El correísmo ha venido para quedarse. El pueblo ecuatoriano ha decidido marchar mayoritariamente por la senda de su década ganada.
Alfredo Serrano y Javier Jiménez
Rafael Correa vuelve a ganar las elecciones en Ecuador, pero esta vez lo hace por goleada. El Presidente es reelecto por un histórico 56,5% en primera vuelta (con el 95% de papeletas escrutadas).
Seis años después de haber ganado las elecciones a fines de 2006, Correa no muestra desgaste alguno en el apoyo electoral, sino todo lo contrario: suma a muchos más votantes para la Revolución Ciudadana. Este respaldo, además, goza de una vasta representación territorial: Correa gana en 23 de las 24 provincias existentes en el país. A esto cabe agregar que la abstención también alcanza un valor histórico, el 18,6%; el valor más alto desde el retorno de la democracia en 1979. Y por si fuera poco, Alianza País obtiene por primera vez una previsible mayoría en la Asamblea.
En esta elección, Correa ha logrado constituir la hegemonía electoral necesaria para profundizar el proceso de cambio y seguir transformando estructuralmente en armonía con respuestas eficaces a las demandas coyunturales. No hay ninguna duda, en Ecuador ha surgido una nueva identidad política: el correísmo, que modifica el campo de la praxis política en este país después de la larga y triste noche neoliberal. Este desplazamiento de eje político en Ecuador se inscribe en un cambio del orden geopolítico en la región a favor de las mayorías populares.

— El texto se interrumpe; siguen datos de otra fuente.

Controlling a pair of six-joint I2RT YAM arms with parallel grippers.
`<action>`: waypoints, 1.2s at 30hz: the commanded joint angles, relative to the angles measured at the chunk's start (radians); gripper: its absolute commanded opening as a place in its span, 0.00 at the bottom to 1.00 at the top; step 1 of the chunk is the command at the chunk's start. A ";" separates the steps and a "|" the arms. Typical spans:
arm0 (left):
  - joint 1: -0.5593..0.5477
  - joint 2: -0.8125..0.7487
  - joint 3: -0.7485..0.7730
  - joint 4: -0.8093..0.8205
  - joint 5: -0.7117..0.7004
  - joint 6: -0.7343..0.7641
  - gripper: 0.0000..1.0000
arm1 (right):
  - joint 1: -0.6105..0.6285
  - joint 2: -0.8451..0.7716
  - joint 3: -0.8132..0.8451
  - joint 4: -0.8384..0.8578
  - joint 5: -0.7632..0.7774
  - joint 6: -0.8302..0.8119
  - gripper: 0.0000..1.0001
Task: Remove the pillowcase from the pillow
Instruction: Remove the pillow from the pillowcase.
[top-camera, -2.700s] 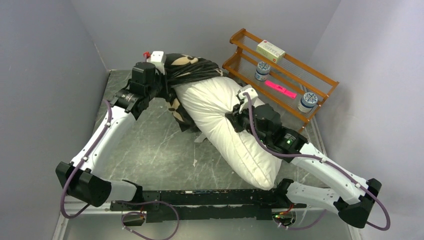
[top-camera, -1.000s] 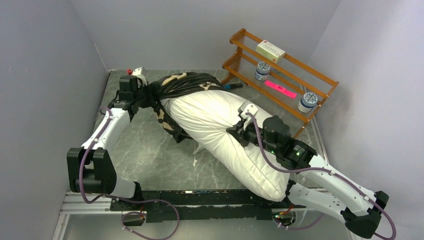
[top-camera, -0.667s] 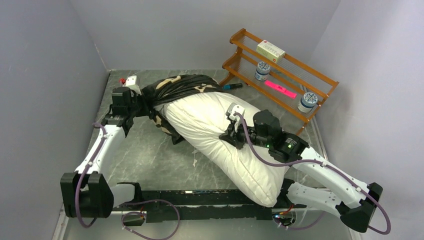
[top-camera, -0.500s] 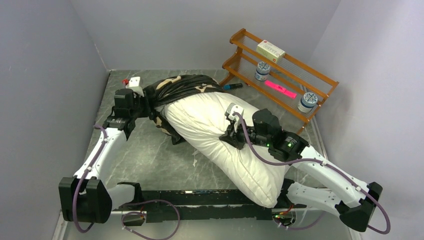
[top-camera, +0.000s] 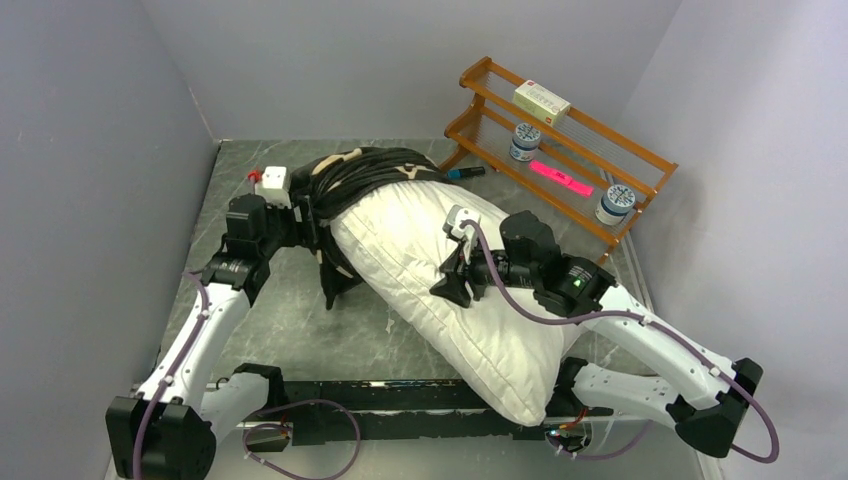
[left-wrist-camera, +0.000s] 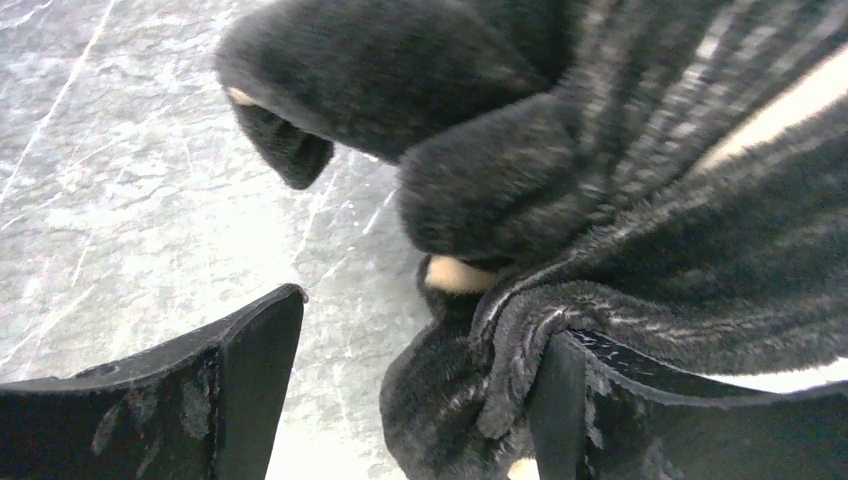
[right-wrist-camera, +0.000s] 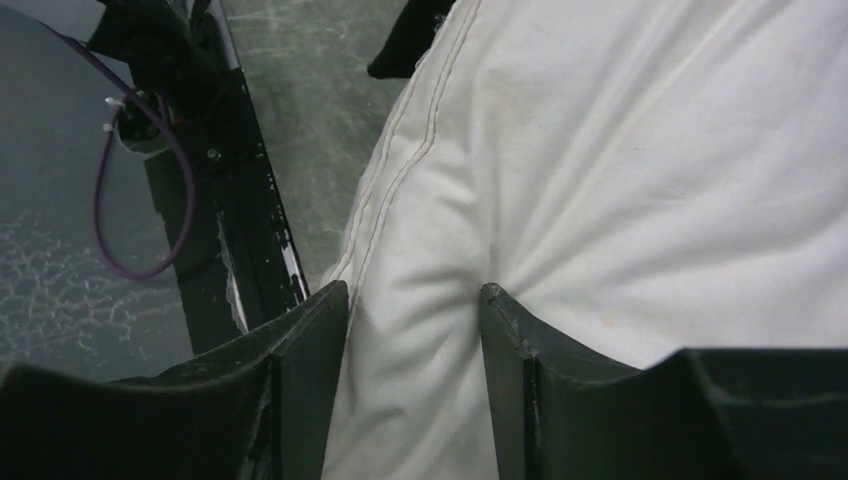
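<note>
**While both arms reach in, the cover sits bunched at the far end**

When I look down from the top camera, the pillow (top-camera: 400, 240) is the big white thing. It lies slantwise on the table (top-camera: 300, 320), from about 12 o'clock down to 5 o'clock. Most of it is bare. The pillowcase (top-camera: 365, 170), black and fluffy with tan flowers, is bunched up over the far end at about 11 o'clock. One flap of it hangs down the left side onto the table.

My left gripper (left-wrist-camera: 420, 330) is at the left edge of the pillowcase, at about 10 o'clock. In its own camera the jaws stand wide apart. One finger (left-wrist-camera: 250, 370) is over bare table and touches nothing. The other finger (left-wrist-camera: 580, 400) has a fold of the black cloth lying against it. I see no cloth squeezed between the two.

My right gripper (right-wrist-camera: 412, 295) is on the middle of the pillow. Its jaws are close together, with a lump of white cloth pinched between them. Wrinkles run out from that spot.

A wooden rack (top-camera: 600, 127) stands at about 2 o'clock.
</note>
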 joint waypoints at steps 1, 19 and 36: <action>-0.035 -0.046 -0.009 0.088 0.080 0.035 0.81 | 0.001 0.022 0.070 -0.008 -0.037 0.021 0.58; -0.051 -0.001 -0.007 0.125 0.219 0.010 0.85 | 0.076 0.327 0.437 -0.001 0.077 -0.001 0.90; -0.054 -0.011 -0.006 0.121 0.290 0.018 0.95 | 0.170 0.607 0.391 0.068 0.437 -0.002 0.77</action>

El correísmo ha logrado asentar las bases para transitar de un Estado aparente hacia un Estado democrático e integral. Se ha transformado el Estado dotándole de músculo institucional. El discurso que comenzó como propuesta ‘forajida’ (alter ego de los movimientos indignados de la periferia europea) se plasmó en una nueva Constitución que incorpora un título con el significativo rótulo de ‘Soberanía Económica’, y que finalmente ha fraguado en una política que se traduce en aquello que el pueblo demanda: redistribución del excedente económico para saldar significativamente el endeudamiento social heredado; “el capital al servicio del ser humano y no al revés”, como suele recalcar el reelecto Presidente en sus discursos.
El correísmo constituye otra forma de hacer política. Los objetivos son tan simples como difíciles de alcanzar: control (con mayor inversión pública) de los sectores estratégicos, nuevas reglas para que el pueblo ecuatoriano goce de sus excedentes, una inserción regional inteligente y soberana en el mundo, democratización de una educación superior de mayor calidad, un salto notable en materia de ciencia y tecnología y una política tributaria que recauda mucho y equitativamente.
El correísmo ha logrado resignificar desde lo público el objetivo de la eficiencia disputando el sentido monopólico procedente de la economía privada. La gestión eficiente es concebida como un nuevo tiempo de la política. No hay revolución para el buen vivir si no se hacen bien las cosas desde la gestión pública. Este es un rasgo que sirve como ejemplo para todos los procesos de cambios en la región.
El correísmo ha venido para quedarse. El pueblo ecuatoriano ha decidido marchar mayoritariamente por la senda de su década ganada. La mayoría de la oposición partidaria sigue siendo fiel a los poderes económicos sin entender que hay un cambio de época en buena parte de América Latina. El discurso neoliberal sólo tiene respaldo electoral muy ideologizado que representa a un porcentaje menor de la sociedad.
El posneoliberalismo en Ecuador es un hecho: el correísmo ha alterado las relaciones de poder, en términos fácticos, pero también en el imaginario y en lo simbólico. Son muchos los desafíos pendientes y el correísmo cuenta con cuatro años más. Anoche ya sonaba Víctor Jara en los festejos de la victoria electoral; buenos acordes para seguir ilusionando el proyecto.
(*) Alfredo Serrano Mancilla es Coordinador América Latina CEPS. Javier Jiménez López es Máster en Derecho Tributario.